Posso ajudar?
Posso ajudar?

Site da Defensoria Pública do Estado do Ceará

conteúdo

Decisão abre possibilidade de adoção de neto pela avó após recurso da Defensoria

Publicado em

avo e filho

Adotar é tornar filho alguém que fora concebido por outras pessoas. É ainda um ato jurídico que cria entre estas pessoas relações jurídicas idênticas às que resultam de uma filiação de sangue. Com este entendimento, em uma decisão inédita, o Tribunal de Justiça do Ceará julgou favoravelmente à adoção de um neto por sua avó após um recurso da Defensoria Pública, abrindo a possibilidade agora para avós pleitearem a adoção. O desembargador Durval Aires Filho considerou o princípio do melhor interesse da criança, entendendo que ficar com a avó seria a opção mais acertada, uma vez que a mesma detém a guarda do neto desde o nascimento e ficou provado que os pais biológicos não tinham condição de cuidar do filho.
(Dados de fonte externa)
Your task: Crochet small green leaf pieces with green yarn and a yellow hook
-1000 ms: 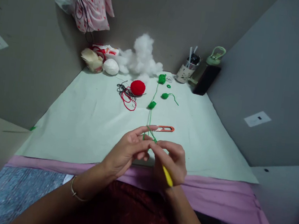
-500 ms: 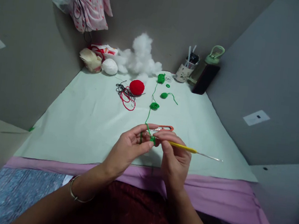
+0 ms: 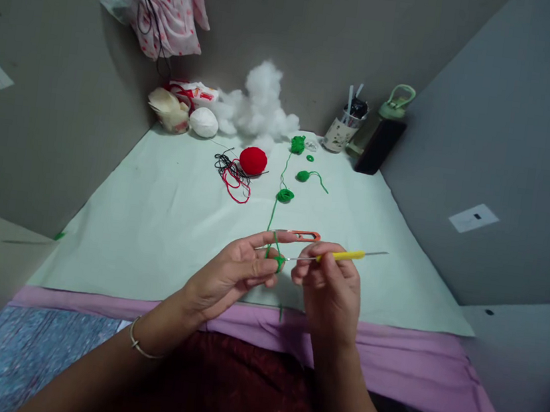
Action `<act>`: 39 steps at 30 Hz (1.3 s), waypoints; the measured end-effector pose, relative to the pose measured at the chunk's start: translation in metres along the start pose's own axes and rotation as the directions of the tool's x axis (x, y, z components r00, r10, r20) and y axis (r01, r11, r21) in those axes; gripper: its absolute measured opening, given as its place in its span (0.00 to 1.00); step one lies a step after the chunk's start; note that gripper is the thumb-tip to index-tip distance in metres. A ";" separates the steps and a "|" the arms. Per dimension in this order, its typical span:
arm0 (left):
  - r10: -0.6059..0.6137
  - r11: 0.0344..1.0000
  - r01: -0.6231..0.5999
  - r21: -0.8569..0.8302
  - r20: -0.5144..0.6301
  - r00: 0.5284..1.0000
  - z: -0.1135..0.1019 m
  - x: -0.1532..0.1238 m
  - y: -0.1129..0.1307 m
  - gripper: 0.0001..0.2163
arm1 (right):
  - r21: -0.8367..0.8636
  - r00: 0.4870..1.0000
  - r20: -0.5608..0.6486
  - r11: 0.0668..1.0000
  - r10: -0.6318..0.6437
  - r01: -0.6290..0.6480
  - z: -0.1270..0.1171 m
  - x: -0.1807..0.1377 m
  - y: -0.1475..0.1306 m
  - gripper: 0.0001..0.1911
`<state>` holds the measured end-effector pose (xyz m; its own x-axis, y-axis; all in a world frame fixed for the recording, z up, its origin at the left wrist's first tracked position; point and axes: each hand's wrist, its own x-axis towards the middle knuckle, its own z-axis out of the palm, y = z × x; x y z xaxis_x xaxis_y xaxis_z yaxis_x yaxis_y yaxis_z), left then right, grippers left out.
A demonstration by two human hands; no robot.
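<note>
My left hand (image 3: 231,274) pinches a small green crochet piece (image 3: 279,260), with the green yarn strand (image 3: 274,216) looped over its forefinger and running away across the table. My right hand (image 3: 328,286) grips a crochet hook with a yellow handle (image 3: 344,256), its metal tip pointing left into the green piece. Both hands hover just above the near part of the pale green mat (image 3: 151,231). An orange yarn snip (image 3: 304,236) lies on the mat just beyond my fingers.
Farther back lie a red crocheted ball (image 3: 253,160), tangled red and black threads (image 3: 231,174), small green crochet bits (image 3: 285,195) and a green yarn lump (image 3: 298,144). White stuffing (image 3: 260,107), a pen cup (image 3: 340,130) and a green-lidded bottle (image 3: 383,132) stand along the wall.
My right hand turned the hook from pointing down toward me to lying level, tip now in the green piece. My left forefinger stretched out with the yarn over it.
</note>
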<state>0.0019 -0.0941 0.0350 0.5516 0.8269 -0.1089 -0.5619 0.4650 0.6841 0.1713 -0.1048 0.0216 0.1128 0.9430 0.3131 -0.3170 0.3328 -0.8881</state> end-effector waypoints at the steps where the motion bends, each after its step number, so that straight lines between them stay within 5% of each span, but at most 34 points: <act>1: 0.002 1.000 -0.002 -0.004 -0.003 1.000 -0.001 0.000 -0.001 0.21 | 0.009 0.999 0.004 0.999 0.037 -0.037 0.000 0.001 0.000 0.09; 4: 0.046 0.998 -0.043 0.052 -0.053 0.998 0.000 0.001 -0.005 0.18 | 0.006 0.998 0.027 0.999 0.052 -0.052 0.000 0.001 0.000 0.09; 11: 0.266 0.924 -0.201 0.326 -0.166 0.950 0.005 0.002 -0.012 0.17 | -0.328 0.982 0.061 0.926 -0.176 0.187 0.007 -0.009 0.003 0.09; 15: 0.291 0.940 -0.234 0.248 -0.226 0.930 0.006 0.004 -0.014 0.17 | -0.592 0.886 0.193 0.671 -0.421 0.447 0.008 -0.018 0.008 0.15; 17: 0.208 0.974 -0.181 0.135 -0.227 0.952 0.005 0.005 -0.014 0.19 | -0.653 0.829 0.234 0.550 -0.508 0.521 0.007 -0.020 0.010 0.18; 21: 0.047 0.999 -0.047 0.006 -0.212 0.976 0.001 0.007 -0.010 0.18 | -0.521 0.929 0.068 0.781 -0.363 0.343 0.004 -0.012 0.005 0.12; 24: 0.202 0.978 -0.178 0.111 -0.283 0.938 0.002 0.007 -0.009 0.20 | -0.324 0.973 0.007 0.920 -0.230 0.219 0.006 -0.004 0.002 0.10; 27: 0.308 0.945 -0.260 0.197 -0.276 0.910 0.007 0.007 -0.013 0.24 | -0.434 0.947 0.080 0.844 -0.312 0.315 0.012 -0.004 0.002 0.10; 30: 0.261 0.960 -0.225 0.165 -0.246 0.934 0.011 0.006 -0.016 0.25 | -0.549 0.883 0.167 0.702 -0.439 0.454 0.017 -0.008 0.003 0.17; 39: 0.203 0.978 -0.185 0.098 -0.230 0.952 0.012 0.004 -0.014 0.28 | -0.615 0.821 0.220 0.579 -0.526 0.536 0.011 -0.011 0.009 0.24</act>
<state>0.0194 -0.1006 0.0337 0.2695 0.9542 -0.1303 -0.5914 0.2707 0.7596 0.1566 -0.1125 0.0141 0.0520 0.5995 0.7987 0.4559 0.6973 -0.5531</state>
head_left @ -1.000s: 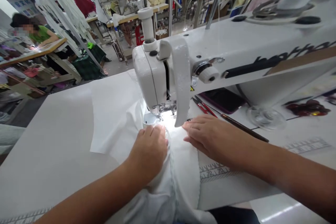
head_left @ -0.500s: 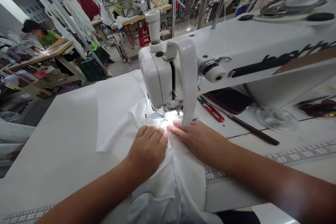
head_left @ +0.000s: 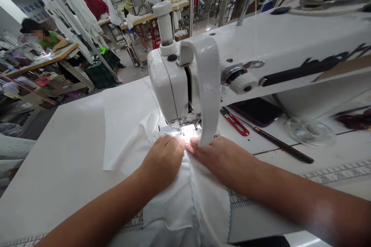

O caso chegou à Defensoria Pública através do Escritório de Prática Jurídica (EPJ) da Universidade de Fortaleza (Unifor), um dos 17 espaços em faculdades do Estado onde os alunos dos últimos semestres do curso de Direito, sob a supervisão de defensores, prestam atendimento jurídico gratuito à comunidade, graças a convênios com a Defensoria Pública do Estado do Ceará. A defensora Camila Vieira conta que recebeu dos universitários a petição solicitando a adoção da criança pela avó. “Embora bem fundamentada, o juiz de primeiro grau extinguiu o processo sem julgamento do mérito por entender incabível o pedido tendo em vista que o ECA veda a adoção de descendente por ascendente”, comenta.

A defensora explica que, no Brasil, por conta de uma fraude recorrente foi vedada a adoção de descendente por ascendente. Muitas vezes, na tentativa de não cessar os provimentos previdenciários de avós (caso de aposentadorias e pensões, por exemplo) algumas famílias recorriam à adoção de neto pelos avós. Daí o dispositivo do Estatuto da Criança e do Adolescente que proibiu expressamente (Artigo 42 § 1º) a adoção por ascendentes, ou seja, os avós que pretendiam adotar seus netos.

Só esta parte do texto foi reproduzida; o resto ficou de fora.